When using piped logs "apachectl restart" stalls apache on Solaris for 1431 seconds.

This report is quite lengthy, because I tried to fully analyze and I will
explain, why that happens e.g. on Solaris, but not on Linux.

Tested on Solaris/Sparc 8, 9 and 10 with Apache 1.3.27 and 1.3.34. Also tested
with our own build and with the standard Solaris 10 build. It doesn't matter,
which piped logger is being used. Problem found with rotatelogs, but /bin/cat
shows the same problem.

>From the code analysis the bug must be quite old.

1) Piped Logs and children

Piped logs for apache 1.3 spawn there children by fork/exec to /bin/sh -c
"piped_logger". Under Solaris this results in two processes per pipe. The first
one is a child of the main httpd process and is /bin/sh, the second one is a
child of /bin/sh and is a piped_logger process.

Under Linux there will be only one child per piped_logger, the /bin/sh-process
does not exist. I assume, /bin/sh has a very different implementation for
handling the "-c" flag for Solaris and for Linux.

2) Signal masks of the logging children

All logging children have SIGHUP ignored. This is true for the two process case
(Solaris) and the one process case (Linux). I assum this comes from the fact,
that the three methods in http_log.c which spawn logging child all set SIGHUP to
SIG_IGN before forking.

All logging children have SIGUSR1 set to default. This again is true for Solaris
and Linux.

Now concerning SIGTERM: Under Solaris the /bin/sh child of httpd has a signal
handler for SIGTERM. psig shows:

TERM    caught  0x16c64         0

The second looging child (the piped_logger itself) has SIGTERM set to default.

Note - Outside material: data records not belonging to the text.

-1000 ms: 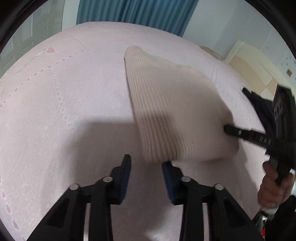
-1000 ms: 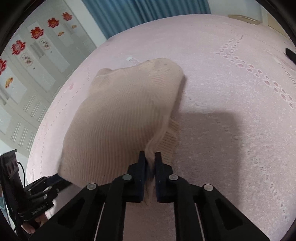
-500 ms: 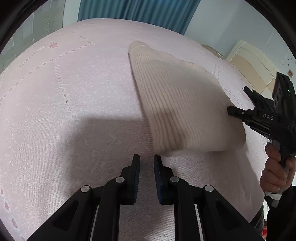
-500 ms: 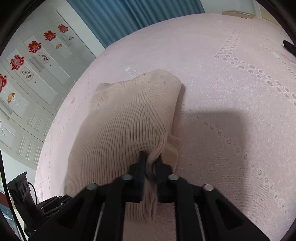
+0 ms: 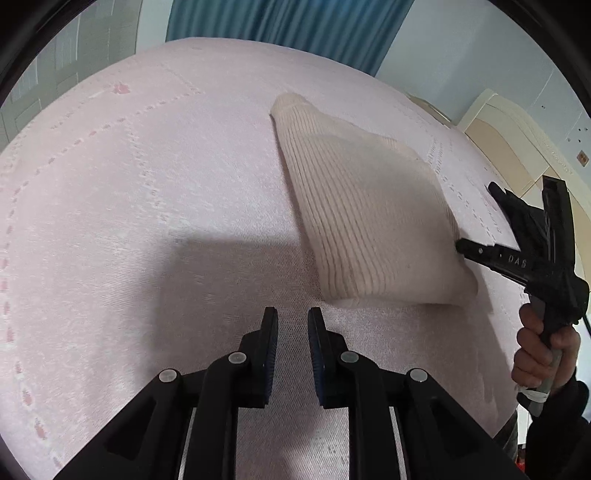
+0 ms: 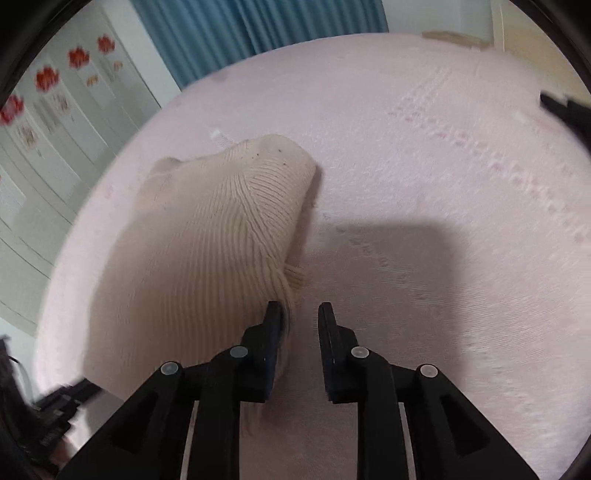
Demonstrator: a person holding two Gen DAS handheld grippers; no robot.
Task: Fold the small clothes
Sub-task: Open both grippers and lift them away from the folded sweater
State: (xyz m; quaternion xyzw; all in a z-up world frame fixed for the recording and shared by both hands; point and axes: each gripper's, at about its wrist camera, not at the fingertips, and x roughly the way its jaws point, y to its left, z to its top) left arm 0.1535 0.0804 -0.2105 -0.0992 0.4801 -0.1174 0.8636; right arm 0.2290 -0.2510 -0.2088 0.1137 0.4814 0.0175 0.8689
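Hovering low over a pale pink bedspread (image 5: 155,192), the left gripper (image 5: 292,325) holds nothing, its two fingers standing a narrow gap apart above bare fabric, just short of the near edge of a cream ribbed knit garment (image 5: 369,221). That garment lies folded on the bed, its narrow end pointing toward the blue curtain (image 5: 288,29) at the far side and its wider, thicker end nearest the camera. At the right of the left wrist view, the right gripper (image 5: 461,246) meets the garment's right edge, the person's hand (image 5: 543,350) wrapped around its handle. From the right wrist view, the right gripper (image 6: 300,314) is parted, with the knit's bunched corner (image 6: 291,284) touching its left finger (image 6: 271,332) and the right finger apart from the cloth; whether any cloth is still caught there cannot be told through the motion blur. White wardrobe doors (image 6: 55,122) with red flower stickers stand at left, and a cream headboard (image 5: 517,147) rises beyond the bed.
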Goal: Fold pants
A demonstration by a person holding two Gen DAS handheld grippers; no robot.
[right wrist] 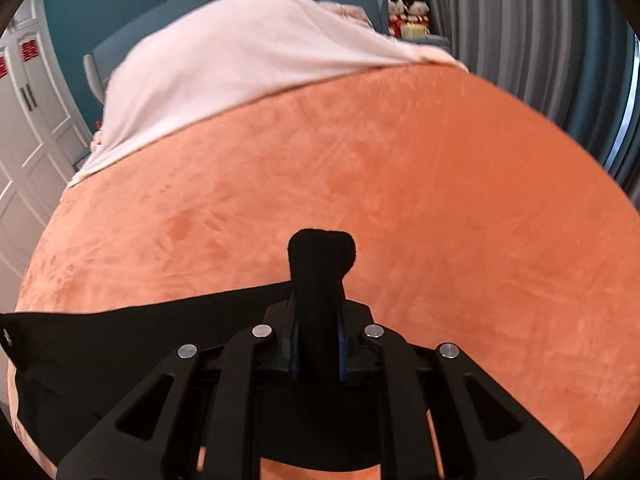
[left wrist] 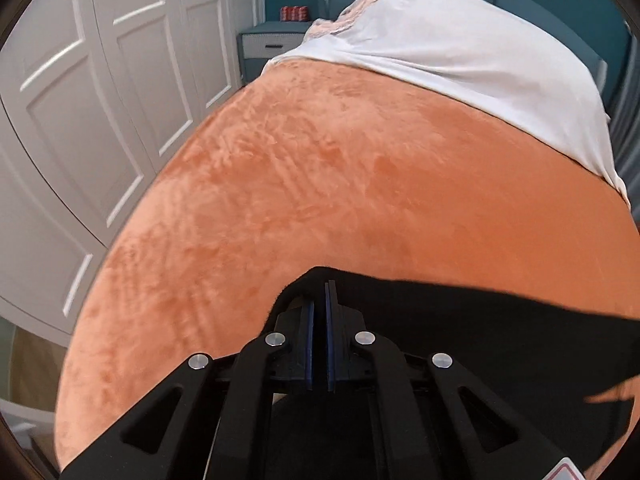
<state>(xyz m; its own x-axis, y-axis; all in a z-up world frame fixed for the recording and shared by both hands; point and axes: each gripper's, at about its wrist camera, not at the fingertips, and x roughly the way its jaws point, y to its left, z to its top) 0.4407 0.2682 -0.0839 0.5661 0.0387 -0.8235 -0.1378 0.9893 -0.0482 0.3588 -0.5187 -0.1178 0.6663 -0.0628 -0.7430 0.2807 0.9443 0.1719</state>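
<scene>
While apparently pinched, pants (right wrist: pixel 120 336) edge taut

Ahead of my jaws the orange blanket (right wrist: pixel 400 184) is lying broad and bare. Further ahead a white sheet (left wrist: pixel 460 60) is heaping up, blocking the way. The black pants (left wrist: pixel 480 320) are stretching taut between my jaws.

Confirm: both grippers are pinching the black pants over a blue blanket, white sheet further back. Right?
Not quite: the blanket is orange, not blue, as both wrist views show. The rest holds: the left gripper and the right gripper are each shut on the black pants, and the white sheet lies further back.
</scene>
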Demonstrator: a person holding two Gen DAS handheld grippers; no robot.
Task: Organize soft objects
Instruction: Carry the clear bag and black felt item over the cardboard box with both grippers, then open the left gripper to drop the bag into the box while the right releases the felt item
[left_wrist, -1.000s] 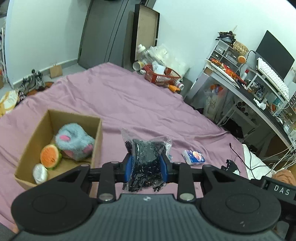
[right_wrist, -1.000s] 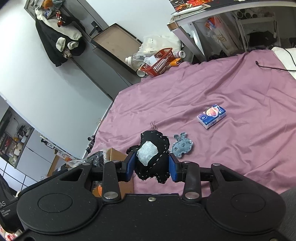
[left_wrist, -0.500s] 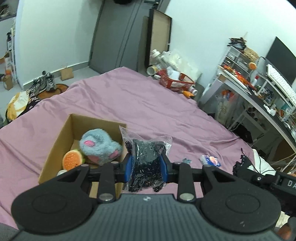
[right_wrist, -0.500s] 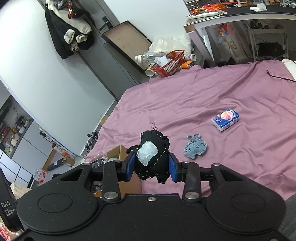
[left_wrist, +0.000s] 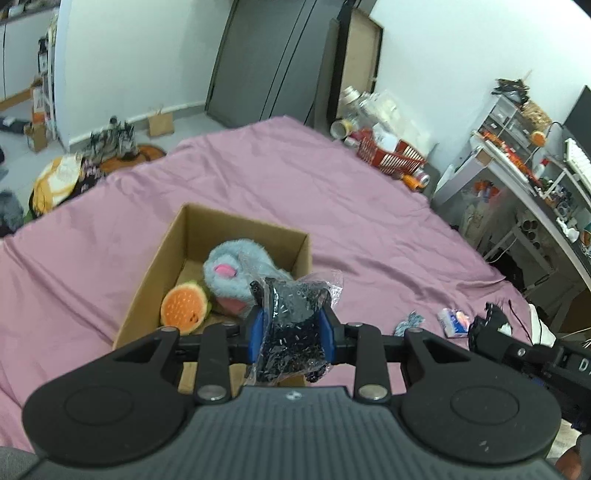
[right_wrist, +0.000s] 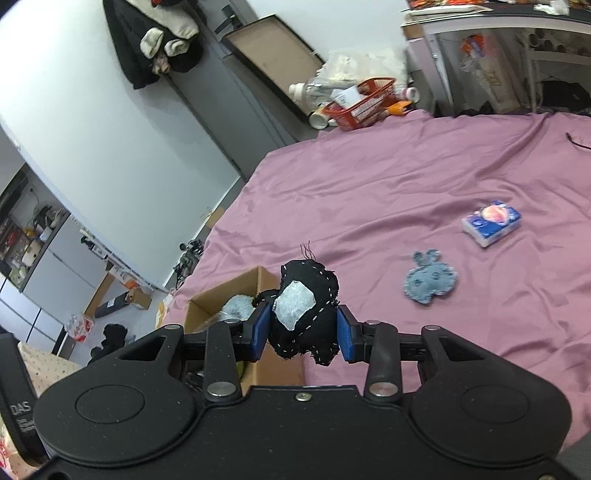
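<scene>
Mauve bedsheet (left_wrist: 332, 206) fills the left wrist view, and on it stands an open brown cardboard box (left_wrist: 162, 258). Inside the box lie a fluffy pale-blue plush toy with pink ears (left_wrist: 240, 273) and a round orange-faced plush slice with a green rim (left_wrist: 183, 307), touching each other. The left gripper (left_wrist: 291, 330) is clamped, blue pads narrow, on a clear plastic bag of black shreds (left_wrist: 291, 325), which hangs over the box's near right corner. To the right, on the sheet, lie a small blue-grey felt bunny (left_wrist: 408, 323) and a blue-and-white tissue packet (left_wrist: 453, 321), just beside each other; the other gripper's black body shows at the right edge. A red plastic basket (left_wrist: 391, 157) sits past the bed's far corner. In the right wrist view, the right gripper (right_wrist: 301, 332) pinches a black stitched fabric toy with a pale grey patch (right_wrist: 306, 314) between its blue pads, held above the sheet just right of the cardboard box (right_wrist: 229, 291), where the blue plush (right_wrist: 236, 306) peeks out. The felt bunny (right_wrist: 430, 282) lies flat further right, with the tissue packet (right_wrist: 491, 221) beyond it, apart.
</scene>
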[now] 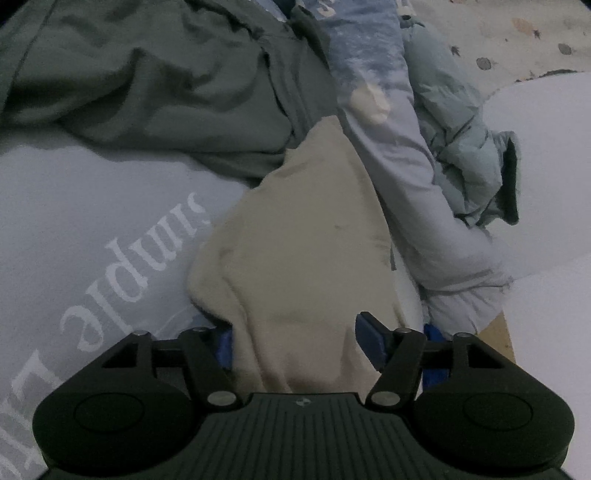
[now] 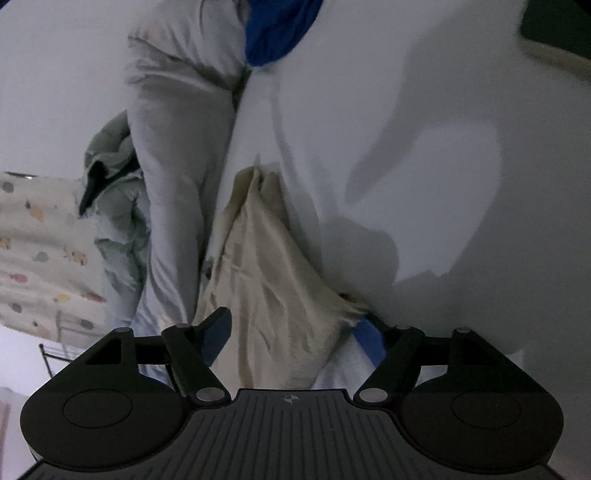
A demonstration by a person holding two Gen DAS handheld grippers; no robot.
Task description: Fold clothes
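Observation:
A cream garment (image 1: 295, 236) lies bunched on the pale bedsheet (image 1: 74, 206) and runs back between the fingers of my left gripper (image 1: 297, 343). Its jaws stand wide; the cloth covers part of the left pad, and the right pad's inner face shows bare. In the right wrist view the same cream garment (image 2: 266, 266) lies wrinkled between the wide-apart fingers of my right gripper (image 2: 293, 336), whose blue pads do not press on it. A light grey-blue garment (image 1: 406, 206) lies right beside the cream one.
A dark green garment (image 1: 147, 85) is heaped at the back left, with a pale green padded jacket (image 1: 458, 122) to the right. A white sheet (image 2: 424, 129) and a blue cloth (image 2: 273, 33) lie ahead of the right gripper, an animal-print cover (image 2: 40, 251) at its left.

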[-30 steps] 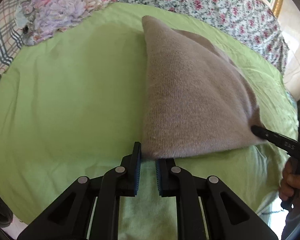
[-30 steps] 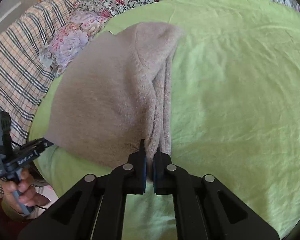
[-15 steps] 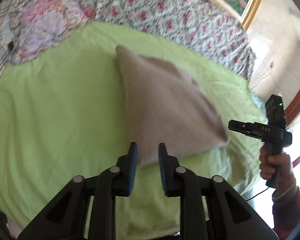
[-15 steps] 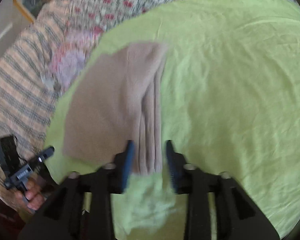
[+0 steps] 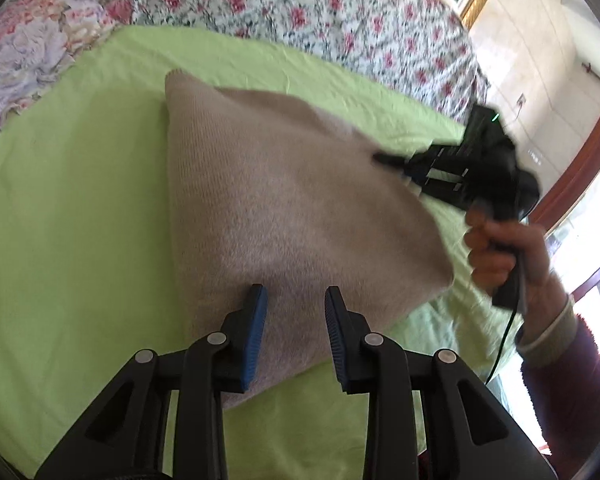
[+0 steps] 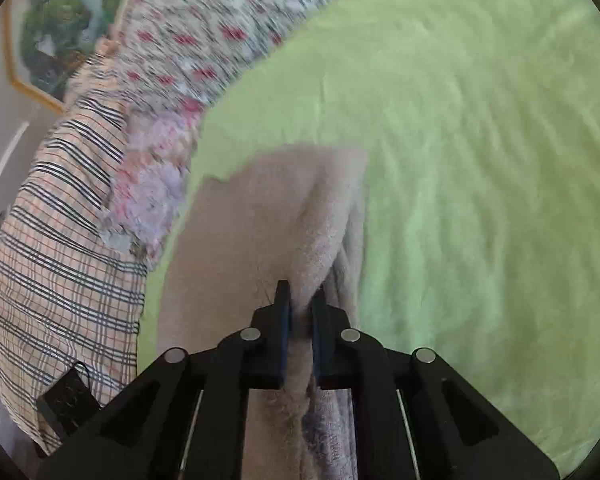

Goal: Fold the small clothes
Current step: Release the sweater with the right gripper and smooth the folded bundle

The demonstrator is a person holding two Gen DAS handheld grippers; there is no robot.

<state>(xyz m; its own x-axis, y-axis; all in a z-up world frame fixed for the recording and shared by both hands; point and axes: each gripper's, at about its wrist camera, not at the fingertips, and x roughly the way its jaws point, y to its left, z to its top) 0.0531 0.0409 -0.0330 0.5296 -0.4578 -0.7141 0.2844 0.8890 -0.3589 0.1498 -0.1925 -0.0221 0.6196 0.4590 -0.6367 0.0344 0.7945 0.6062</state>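
Since earlier: right gripper [image 6: 298,312] re-pinched sweater [image 5: 284,208] fold at 6 o'clock, fingers nearly shut (to lift); left gripper [image 5: 294,312] opening, fabric unpinched between fingers.

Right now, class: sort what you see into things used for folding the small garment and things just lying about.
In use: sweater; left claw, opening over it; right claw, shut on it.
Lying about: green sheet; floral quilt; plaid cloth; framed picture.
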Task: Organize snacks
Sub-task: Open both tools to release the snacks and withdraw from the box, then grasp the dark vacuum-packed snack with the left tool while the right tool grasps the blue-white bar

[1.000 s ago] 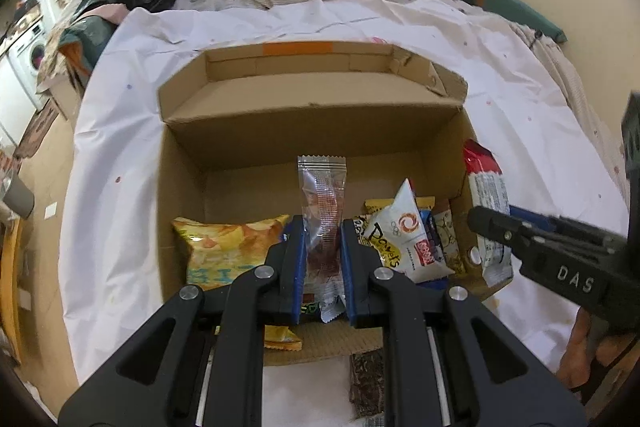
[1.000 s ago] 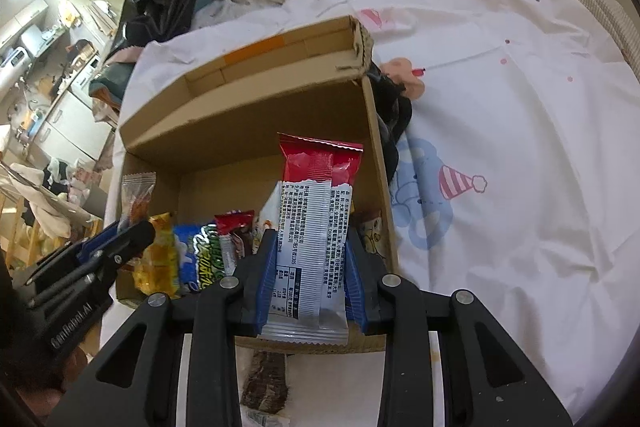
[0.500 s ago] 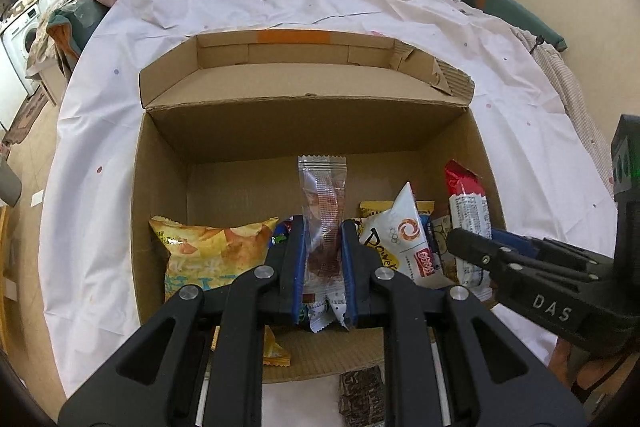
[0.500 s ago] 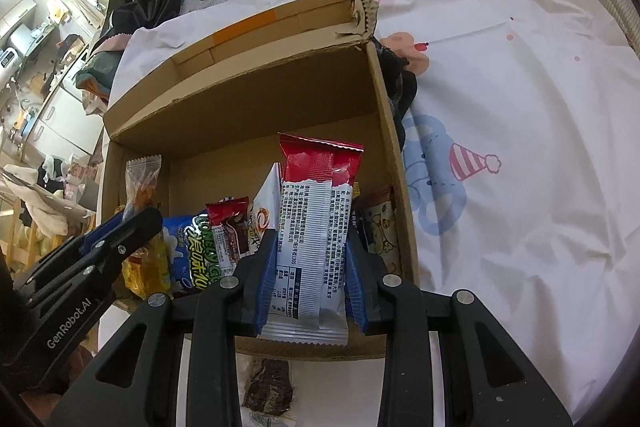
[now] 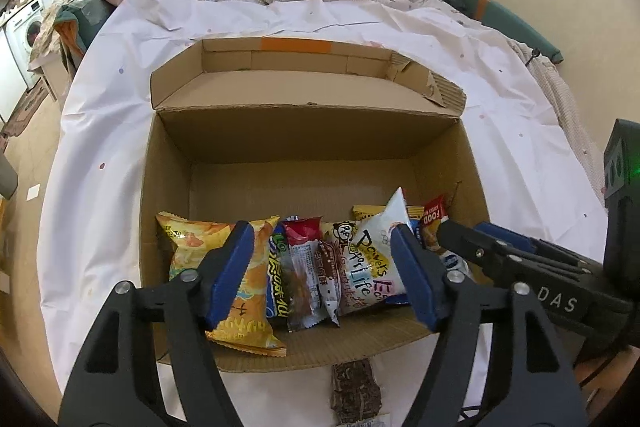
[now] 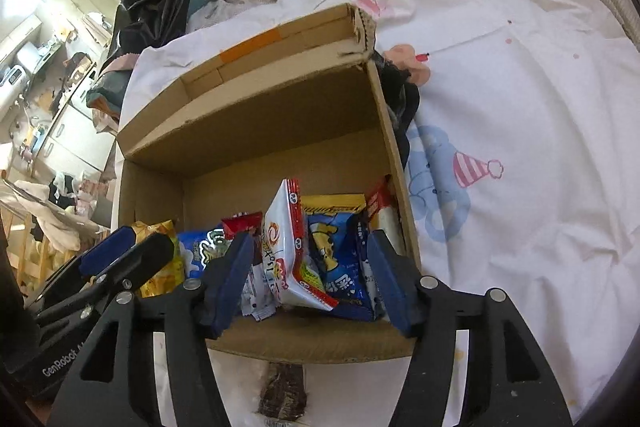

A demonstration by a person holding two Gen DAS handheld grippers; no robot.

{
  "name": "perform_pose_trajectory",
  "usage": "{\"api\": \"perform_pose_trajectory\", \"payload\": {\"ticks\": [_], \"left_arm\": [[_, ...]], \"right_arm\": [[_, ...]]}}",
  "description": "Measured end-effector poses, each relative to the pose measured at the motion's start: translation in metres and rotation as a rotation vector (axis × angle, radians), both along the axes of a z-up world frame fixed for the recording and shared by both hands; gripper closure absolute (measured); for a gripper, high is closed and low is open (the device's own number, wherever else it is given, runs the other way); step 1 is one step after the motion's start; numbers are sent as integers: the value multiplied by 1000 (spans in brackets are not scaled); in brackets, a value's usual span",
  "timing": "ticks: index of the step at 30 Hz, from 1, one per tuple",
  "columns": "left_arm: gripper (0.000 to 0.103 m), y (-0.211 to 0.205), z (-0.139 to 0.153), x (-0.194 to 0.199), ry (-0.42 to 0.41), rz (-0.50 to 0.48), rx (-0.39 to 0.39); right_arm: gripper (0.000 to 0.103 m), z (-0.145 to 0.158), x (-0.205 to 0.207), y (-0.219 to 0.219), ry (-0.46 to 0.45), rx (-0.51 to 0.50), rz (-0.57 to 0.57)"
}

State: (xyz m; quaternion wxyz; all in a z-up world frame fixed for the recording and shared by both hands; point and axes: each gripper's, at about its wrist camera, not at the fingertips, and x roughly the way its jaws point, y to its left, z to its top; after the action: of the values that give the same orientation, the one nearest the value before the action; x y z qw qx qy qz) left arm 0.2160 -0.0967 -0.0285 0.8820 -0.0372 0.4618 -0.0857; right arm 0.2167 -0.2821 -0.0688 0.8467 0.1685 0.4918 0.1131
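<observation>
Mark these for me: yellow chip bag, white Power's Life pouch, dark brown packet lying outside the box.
yellow chip bag (image 5: pixel 192 247), left wrist view, upper front panel.
white Power's Life pouch (image 5: pixel 374 259), left wrist view, printed face.
dark brown packet (image 5: pixel 354 393), left wrist view, middle of wrapper, on the sheet before the box.

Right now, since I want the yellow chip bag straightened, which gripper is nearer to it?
Left. The left gripper hangs over the box's near-left end, one finger overlapping the yellow chip bag. The right gripper, jaws opening, sits by the right wall, several packets away.
</observation>
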Motion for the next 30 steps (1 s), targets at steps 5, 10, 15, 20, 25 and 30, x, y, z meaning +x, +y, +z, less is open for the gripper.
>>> {"api": "perform_pose_trajectory", "payload": {"ticks": [5, 10, 15, 20, 25, 30], "left_arm": [[35, 4, 0, -3, 2, 0, -18], [35, 8, 4, -9, 0, 2, -22], [13, 17, 10, -22, -26, 15, -27], [12, 30, 10, -37, -18, 36, -21], [12, 41, 6, -54, -3, 49, -7], [12, 44, -3, -68, 20, 63, 18]], "right_arm": [[41, 0, 0, 0, 7, 5, 5], [41, 7, -2, 4, -8, 11, 10], [41, 13, -10, 9, -20, 37, 10], [41, 14, -22, 10, -14, 51, 8], [41, 14, -35, 6, 0, 63, -8], [41, 13, -43, 1, 15, 59, -22]]}}
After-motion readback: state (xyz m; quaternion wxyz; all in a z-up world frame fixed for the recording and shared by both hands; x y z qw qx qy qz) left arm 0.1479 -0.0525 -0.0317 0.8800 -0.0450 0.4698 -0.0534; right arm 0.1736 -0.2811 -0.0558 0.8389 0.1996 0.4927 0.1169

Under Linux the only logging child, the piped_logger has SIGTERM set to default.

3) What happens when restart is done

apachectl sends a SIGHUP to the httpd master process. That one itself sends
SIGHUP to the full process group. On Solaris and on Linux all logging children
ignore SIGHUP, so no effect on the logging children. The httpd processes which
are children of the master terminate during SIGHUP.

Now in reclaim_child_processes(0) near the end there is a loop which calls
waitpid for all direct logging children. The call returns with 0 and then the
maintenance method is caled, which sends a TERM signal to the direct logging child.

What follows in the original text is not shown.